Repeat verbatim, and only, the lines of the data below, beginning at the line that contains "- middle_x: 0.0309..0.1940" and stopping after the line that contains "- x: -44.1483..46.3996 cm".

*PROVIDED MATERIAL*
*** Block opens ***

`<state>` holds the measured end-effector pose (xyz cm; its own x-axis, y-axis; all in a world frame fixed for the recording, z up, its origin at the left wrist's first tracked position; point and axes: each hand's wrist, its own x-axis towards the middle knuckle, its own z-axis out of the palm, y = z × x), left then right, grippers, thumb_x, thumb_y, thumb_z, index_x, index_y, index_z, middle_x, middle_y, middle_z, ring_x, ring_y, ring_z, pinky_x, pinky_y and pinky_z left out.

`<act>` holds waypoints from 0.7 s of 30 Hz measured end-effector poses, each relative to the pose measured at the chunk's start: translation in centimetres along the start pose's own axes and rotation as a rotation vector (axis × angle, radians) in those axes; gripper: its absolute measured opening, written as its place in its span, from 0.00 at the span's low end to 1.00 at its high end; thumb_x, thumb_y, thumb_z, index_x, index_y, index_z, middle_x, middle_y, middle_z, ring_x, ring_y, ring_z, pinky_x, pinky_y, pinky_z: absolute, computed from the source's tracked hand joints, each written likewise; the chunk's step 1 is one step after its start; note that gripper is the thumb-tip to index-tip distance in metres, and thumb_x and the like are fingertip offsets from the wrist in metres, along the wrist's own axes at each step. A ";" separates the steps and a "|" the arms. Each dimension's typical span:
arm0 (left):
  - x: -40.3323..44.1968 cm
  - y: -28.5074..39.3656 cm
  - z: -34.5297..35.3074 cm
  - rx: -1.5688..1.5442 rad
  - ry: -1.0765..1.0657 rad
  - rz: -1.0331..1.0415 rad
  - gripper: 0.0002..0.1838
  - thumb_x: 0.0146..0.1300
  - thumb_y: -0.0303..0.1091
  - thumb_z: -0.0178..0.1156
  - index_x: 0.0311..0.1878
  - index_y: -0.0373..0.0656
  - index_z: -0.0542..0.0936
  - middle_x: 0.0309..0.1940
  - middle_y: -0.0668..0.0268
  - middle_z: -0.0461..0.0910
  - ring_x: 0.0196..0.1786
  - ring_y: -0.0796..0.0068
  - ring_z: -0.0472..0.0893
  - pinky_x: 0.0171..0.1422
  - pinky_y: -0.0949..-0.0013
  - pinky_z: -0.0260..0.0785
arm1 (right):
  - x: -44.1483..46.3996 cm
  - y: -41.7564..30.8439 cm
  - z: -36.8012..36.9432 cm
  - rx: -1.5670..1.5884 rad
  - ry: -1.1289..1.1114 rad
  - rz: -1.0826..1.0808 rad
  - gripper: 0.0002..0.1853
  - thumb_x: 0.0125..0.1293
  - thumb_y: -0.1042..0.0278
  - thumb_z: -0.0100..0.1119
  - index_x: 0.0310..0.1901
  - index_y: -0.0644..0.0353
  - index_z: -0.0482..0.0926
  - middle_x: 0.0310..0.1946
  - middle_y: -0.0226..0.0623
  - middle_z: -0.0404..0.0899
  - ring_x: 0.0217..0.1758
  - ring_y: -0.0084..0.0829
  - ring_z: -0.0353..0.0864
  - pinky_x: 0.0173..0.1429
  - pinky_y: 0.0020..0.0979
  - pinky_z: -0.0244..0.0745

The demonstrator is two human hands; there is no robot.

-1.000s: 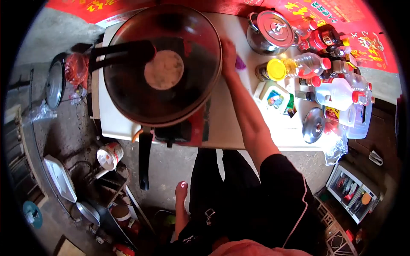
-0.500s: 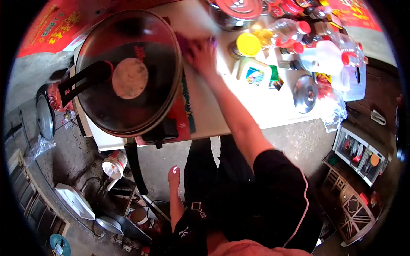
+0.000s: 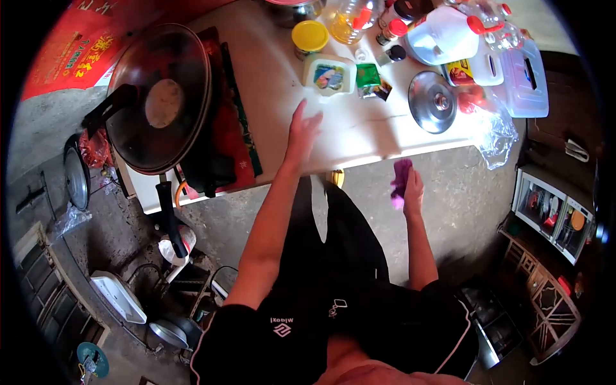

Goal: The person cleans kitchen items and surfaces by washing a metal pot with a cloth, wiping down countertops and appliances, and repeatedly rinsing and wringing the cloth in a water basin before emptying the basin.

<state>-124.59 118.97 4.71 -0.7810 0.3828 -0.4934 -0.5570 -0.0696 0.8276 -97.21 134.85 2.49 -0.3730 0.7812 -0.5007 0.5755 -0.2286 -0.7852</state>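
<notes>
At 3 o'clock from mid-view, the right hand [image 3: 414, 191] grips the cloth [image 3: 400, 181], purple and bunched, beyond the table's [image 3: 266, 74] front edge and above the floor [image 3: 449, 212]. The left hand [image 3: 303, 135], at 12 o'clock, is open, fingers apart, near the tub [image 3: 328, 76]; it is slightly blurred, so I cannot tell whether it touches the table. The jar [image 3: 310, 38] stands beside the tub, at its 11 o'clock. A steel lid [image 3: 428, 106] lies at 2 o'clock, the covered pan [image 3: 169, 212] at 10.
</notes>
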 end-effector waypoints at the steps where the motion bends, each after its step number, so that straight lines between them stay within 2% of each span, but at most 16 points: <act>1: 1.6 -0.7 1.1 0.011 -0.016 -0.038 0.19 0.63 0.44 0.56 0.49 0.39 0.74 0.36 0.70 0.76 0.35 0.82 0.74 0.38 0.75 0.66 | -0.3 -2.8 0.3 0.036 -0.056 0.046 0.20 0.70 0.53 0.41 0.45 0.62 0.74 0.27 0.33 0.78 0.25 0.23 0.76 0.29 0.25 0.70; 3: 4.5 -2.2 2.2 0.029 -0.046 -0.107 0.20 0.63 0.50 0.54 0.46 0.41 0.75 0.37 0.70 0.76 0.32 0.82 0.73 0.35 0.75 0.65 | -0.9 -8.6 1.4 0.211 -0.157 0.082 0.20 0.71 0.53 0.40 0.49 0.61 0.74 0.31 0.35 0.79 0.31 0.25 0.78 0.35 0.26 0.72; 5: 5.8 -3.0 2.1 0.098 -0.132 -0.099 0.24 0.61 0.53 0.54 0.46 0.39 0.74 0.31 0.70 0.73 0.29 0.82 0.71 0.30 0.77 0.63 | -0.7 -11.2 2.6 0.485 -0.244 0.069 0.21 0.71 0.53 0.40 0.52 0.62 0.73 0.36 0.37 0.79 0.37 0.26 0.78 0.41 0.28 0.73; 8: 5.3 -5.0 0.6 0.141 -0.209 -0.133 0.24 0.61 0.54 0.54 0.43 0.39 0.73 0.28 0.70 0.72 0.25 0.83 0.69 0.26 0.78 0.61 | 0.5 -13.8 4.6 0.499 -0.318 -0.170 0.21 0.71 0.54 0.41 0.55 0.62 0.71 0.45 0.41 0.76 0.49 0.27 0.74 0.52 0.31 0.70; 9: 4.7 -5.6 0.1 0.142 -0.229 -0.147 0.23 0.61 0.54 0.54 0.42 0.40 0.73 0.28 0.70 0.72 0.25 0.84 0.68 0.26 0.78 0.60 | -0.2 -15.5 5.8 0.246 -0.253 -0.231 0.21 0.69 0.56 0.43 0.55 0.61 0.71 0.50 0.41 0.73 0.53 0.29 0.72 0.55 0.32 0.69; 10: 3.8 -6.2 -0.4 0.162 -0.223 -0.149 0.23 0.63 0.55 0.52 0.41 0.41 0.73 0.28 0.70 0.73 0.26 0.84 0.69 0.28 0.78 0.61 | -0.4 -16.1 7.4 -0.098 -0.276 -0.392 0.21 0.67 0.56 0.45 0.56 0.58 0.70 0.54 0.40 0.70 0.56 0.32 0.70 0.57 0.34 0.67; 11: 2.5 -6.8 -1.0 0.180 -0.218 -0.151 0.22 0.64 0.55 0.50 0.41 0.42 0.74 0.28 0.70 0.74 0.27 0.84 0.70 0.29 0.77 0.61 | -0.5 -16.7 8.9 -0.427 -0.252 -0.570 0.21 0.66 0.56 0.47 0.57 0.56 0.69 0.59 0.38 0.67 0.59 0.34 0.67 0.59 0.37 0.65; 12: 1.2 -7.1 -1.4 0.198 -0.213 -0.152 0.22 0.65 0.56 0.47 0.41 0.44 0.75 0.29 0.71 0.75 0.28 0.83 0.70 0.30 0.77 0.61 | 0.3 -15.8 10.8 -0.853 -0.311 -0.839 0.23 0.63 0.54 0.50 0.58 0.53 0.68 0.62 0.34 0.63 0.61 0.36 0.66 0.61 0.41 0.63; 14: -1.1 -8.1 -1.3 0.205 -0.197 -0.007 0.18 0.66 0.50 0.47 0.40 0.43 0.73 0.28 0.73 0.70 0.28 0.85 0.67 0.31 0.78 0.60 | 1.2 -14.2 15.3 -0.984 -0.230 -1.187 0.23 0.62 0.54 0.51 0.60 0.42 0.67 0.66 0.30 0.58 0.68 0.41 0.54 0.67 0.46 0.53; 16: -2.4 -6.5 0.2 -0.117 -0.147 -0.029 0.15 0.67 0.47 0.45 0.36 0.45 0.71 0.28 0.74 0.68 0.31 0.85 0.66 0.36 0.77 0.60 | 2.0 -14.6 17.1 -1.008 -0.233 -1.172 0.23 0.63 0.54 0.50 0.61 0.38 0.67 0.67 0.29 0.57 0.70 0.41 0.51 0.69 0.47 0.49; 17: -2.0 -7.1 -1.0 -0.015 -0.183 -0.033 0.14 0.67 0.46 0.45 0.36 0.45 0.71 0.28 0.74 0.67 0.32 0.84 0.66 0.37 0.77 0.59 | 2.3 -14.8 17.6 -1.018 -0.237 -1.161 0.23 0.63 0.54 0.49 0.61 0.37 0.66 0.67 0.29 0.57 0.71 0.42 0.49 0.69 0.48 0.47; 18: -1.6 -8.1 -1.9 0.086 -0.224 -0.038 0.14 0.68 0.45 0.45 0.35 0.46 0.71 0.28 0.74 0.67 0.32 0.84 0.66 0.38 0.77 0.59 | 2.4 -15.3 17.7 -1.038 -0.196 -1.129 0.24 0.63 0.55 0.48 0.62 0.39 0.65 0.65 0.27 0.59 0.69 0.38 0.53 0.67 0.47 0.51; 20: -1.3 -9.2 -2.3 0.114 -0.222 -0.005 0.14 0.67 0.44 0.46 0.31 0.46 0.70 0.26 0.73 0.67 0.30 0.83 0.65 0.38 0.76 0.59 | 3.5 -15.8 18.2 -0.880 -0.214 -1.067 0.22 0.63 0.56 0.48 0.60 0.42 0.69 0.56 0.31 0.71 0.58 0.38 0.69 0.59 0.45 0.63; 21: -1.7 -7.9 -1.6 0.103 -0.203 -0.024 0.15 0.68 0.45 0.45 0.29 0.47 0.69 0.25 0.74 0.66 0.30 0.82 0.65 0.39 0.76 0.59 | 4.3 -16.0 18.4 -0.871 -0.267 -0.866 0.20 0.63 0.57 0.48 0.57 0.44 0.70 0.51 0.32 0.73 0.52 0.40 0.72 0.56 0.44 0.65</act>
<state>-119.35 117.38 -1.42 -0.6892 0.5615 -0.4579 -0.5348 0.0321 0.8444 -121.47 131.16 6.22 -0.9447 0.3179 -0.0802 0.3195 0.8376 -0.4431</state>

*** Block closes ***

*OUTPUT*
  - middle_x: 0.0309..0.1940
  - middle_y: -0.0668..0.0268
  - middle_z: -0.0461..0.0910
  - ring_x: 0.0196..0.1786
  - ring_y: -0.0796..0.0068
  - ring_z: -0.0472..0.0893
  - pinky_x: 0.0171..0.1422
  - pinky_y: -0.0949..-0.0013
  - pinky_z: -0.0260..0.0785
arm1 (right):
  - x: -44.1483..46.3996 cm

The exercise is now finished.